TASK TO COMPLETE
Repeat the whole listing. Keep it exact.

DATA
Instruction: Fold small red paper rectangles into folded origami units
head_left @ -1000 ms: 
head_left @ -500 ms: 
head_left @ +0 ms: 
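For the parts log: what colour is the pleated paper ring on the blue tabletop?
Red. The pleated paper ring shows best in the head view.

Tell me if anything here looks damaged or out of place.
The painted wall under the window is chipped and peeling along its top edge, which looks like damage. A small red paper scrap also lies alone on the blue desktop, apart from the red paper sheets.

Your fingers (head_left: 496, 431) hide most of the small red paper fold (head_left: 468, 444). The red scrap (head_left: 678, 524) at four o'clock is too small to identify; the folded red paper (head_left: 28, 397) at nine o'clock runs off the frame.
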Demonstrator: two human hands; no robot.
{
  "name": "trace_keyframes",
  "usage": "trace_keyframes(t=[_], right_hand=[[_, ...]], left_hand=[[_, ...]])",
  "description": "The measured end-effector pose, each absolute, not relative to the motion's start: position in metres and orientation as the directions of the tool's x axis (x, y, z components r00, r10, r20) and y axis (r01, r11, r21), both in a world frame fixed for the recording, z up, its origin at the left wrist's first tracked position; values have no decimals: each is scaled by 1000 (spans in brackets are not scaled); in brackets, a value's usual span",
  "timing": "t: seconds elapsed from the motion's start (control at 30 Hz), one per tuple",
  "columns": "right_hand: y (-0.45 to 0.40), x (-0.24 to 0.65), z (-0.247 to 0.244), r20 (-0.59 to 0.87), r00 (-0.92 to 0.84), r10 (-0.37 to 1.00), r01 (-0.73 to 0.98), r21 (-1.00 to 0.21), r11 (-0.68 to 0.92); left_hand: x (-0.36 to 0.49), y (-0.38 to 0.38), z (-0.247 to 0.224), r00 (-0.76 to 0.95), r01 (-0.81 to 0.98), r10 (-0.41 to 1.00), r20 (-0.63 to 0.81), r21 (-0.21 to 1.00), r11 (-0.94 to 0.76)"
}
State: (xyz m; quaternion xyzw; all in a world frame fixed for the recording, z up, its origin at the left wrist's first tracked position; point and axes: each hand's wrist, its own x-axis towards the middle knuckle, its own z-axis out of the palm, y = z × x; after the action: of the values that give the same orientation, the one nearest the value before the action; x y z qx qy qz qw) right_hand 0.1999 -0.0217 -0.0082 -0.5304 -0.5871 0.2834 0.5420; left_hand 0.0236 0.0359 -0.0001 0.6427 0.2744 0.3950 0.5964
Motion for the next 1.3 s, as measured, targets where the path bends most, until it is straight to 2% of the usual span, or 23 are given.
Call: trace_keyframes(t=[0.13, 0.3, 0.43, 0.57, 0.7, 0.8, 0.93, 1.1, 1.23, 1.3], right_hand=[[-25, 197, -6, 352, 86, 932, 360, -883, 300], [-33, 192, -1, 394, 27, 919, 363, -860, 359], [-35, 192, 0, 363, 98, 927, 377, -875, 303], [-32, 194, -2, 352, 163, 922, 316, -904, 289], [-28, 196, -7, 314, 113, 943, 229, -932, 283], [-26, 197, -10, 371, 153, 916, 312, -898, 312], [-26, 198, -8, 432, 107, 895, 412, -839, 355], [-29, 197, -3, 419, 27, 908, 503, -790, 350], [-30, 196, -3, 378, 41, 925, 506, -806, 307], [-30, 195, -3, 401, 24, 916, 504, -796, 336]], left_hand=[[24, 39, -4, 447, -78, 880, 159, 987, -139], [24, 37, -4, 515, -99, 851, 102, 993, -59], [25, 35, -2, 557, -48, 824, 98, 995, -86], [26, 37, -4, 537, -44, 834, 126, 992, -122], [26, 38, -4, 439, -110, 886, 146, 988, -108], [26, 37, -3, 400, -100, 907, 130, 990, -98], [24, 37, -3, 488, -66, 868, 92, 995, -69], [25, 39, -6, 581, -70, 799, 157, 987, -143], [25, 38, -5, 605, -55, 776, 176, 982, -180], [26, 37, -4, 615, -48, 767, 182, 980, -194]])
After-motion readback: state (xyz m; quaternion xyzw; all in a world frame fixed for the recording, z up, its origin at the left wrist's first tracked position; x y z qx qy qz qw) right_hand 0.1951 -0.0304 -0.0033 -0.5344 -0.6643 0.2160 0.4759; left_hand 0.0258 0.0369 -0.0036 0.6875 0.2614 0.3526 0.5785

RESULT OF THIS TASK
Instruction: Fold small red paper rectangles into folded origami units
head_left @ -1000 ms: 
head_left @ -500 ms: 
head_left @ +0 ms: 
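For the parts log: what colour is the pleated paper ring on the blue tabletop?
Red. The pleated paper ring shows best in the head view.

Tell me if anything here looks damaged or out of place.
The painted wall under the window is chipped and peeling along its top edge, which looks like damage. A small red paper scrap also lies alone on the blue desktop, apart from the red paper sheets.

Your fingers (head_left: 496, 431) hide most of the small red paper fold (head_left: 468, 444). The red scrap (head_left: 678, 524) at four o'clock is too small to identify; the folded red paper (head_left: 28, 397) at nine o'clock runs off the frame.
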Demonstrator: two human hands; no robot.
{
  "name": "trace_keyframes",
  "usage": "trace_keyframes(t=[_], right_hand=[[_, ...]], left_hand=[[_, ...]])",
  "description": "The measured end-effector pose, each absolute, not relative to the motion's start: position in metres and orientation as the directions of the tool's x axis (x, y, z components r00, r10, r20) and y axis (r01, r11, r21), both in a world frame fixed for the recording, z up, its origin at the left wrist's first tracked position; values have no decimals: each is scaled by 1000 (spans in brackets are not scaled); in brackets, a value's usual span",
  "timing": "t: seconds elapsed from the motion's start (control at 30 Hz), one per tuple",
  "columns": "right_hand: y (-0.45 to 0.40), x (-0.24 to 0.65), z (-0.247 to 0.244), r20 (-0.59 to 0.87), r00 (-0.92 to 0.84), r10 (-0.37 to 1.00), r01 (-0.73 to 0.98), r21 (-1.00 to 0.21), r11 (-0.68 to 0.92); left_hand: x (-0.36 to 0.49), y (-0.38 to 0.38), z (-0.247 to 0.224), r00 (-0.76 to 0.95), r01 (-0.81 to 0.98), r10 (-0.41 to 1.00), r20 (-0.63 to 0.81), r21 (-0.21 to 1.00), r11 (-0.94 to 0.76)"
}
State: (xyz m; quaternion xyzw; all in a world frame fixed for the recording, z up, its origin at the left wrist's first tracked position; point and axes: each hand's wrist, its own x-axis towards the middle knuckle, its own z-axis out of the palm, y = z × x; after the action: of the values that give the same orientation, the one nearest the value before the action; x y z qx qy qz qw) right_hand 0.1999 -0.0217 -0.0082 -0.5304 -0.5871 0.2834 0.5420; left_hand 0.0236 0.0359 -0.0001 0.6427 0.2744 0.3950 0.5964
Motion for the next 1.3 s, as measured, targets where the path bends most, until it is straight to 2% of the usual span, or 23 are given.
Call: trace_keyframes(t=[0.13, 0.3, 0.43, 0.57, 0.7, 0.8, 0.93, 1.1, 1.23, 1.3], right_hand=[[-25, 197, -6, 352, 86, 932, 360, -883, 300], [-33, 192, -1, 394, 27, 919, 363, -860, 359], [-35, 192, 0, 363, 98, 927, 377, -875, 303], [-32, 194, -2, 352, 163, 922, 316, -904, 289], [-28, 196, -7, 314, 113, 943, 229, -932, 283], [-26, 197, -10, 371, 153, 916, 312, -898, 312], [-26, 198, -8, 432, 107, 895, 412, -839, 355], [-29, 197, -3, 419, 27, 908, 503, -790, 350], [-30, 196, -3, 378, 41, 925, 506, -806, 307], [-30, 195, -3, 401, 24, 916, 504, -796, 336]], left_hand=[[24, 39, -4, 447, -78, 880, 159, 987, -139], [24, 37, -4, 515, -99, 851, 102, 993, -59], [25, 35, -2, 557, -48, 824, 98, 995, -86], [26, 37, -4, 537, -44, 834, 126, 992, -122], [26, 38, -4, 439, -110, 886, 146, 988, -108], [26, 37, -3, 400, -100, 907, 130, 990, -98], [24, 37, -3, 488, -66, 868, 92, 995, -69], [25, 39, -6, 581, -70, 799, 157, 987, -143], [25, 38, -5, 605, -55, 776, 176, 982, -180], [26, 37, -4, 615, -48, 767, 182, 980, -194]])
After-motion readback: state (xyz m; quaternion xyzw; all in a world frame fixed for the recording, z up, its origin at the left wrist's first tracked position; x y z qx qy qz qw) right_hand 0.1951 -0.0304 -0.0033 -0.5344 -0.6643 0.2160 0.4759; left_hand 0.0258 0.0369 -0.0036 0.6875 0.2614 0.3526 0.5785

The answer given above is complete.